[Your task]
Repeat the data exactly. Pictures stay out.

---------- Data

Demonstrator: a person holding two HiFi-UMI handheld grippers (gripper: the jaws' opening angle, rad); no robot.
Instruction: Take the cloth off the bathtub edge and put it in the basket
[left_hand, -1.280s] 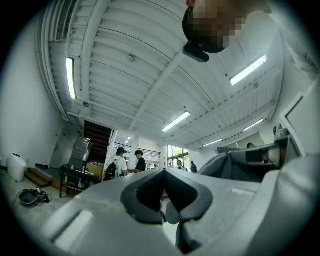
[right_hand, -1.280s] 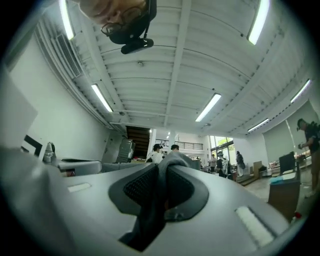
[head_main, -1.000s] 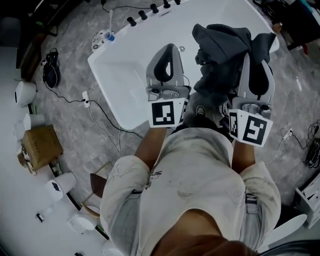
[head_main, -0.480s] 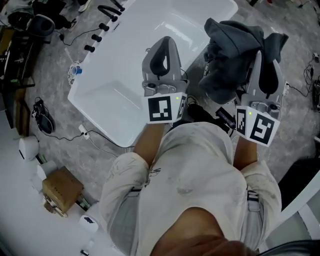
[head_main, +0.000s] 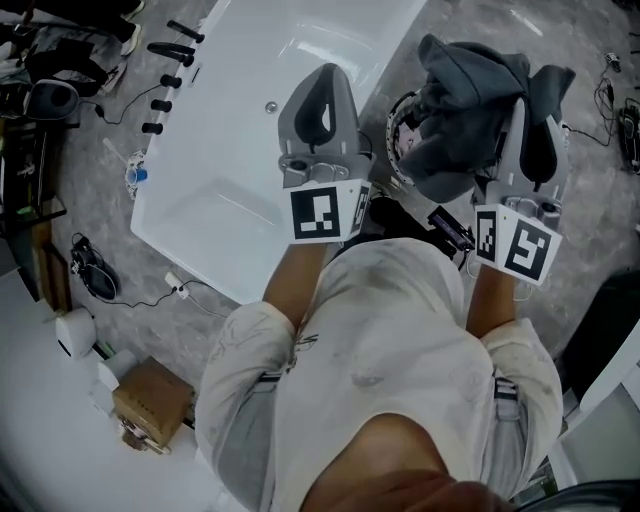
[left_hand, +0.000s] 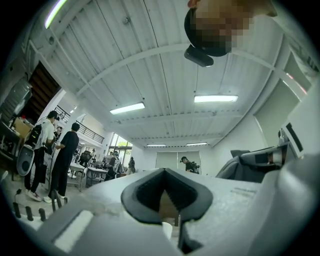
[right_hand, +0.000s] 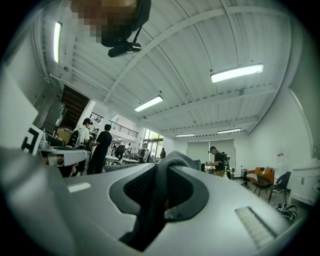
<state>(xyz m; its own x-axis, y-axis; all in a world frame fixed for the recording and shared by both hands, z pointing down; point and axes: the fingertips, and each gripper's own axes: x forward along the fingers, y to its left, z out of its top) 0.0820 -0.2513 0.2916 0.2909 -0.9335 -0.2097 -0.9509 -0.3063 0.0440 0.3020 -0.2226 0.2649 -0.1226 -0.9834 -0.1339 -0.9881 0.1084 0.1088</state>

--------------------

[Solution below]
Demonstrator: a person holding two HiFi-UMI handheld grippers (gripper: the jaws' opening angle, rad); no robot.
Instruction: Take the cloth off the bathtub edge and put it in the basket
[left_hand, -1.280s] 
[right_hand, -1.280s] 
[head_main, -1.000s] 
[head_main, -0.480s] 
[head_main, +0.000s] 
[left_hand, +0.000s] 
[right_hand, +0.000s] 
<state>(xyz m; its own x-axis, y-axis; all in a world frame fixed for the recording and shared by both hands, z pointing down; point and axes: the fingertips, and each gripper's own axes: x forward along the fingers, y to its left, z out of its top) 0.0820 -0.2513 0.2916 0.2909 -0.9335 -0.2097 -0.9509 -0.3063 0.0440 0.3020 -0.2226 0.2649 -0.1226 -0.9834 -0.1339 -0.9881 0.1084 0.1088</state>

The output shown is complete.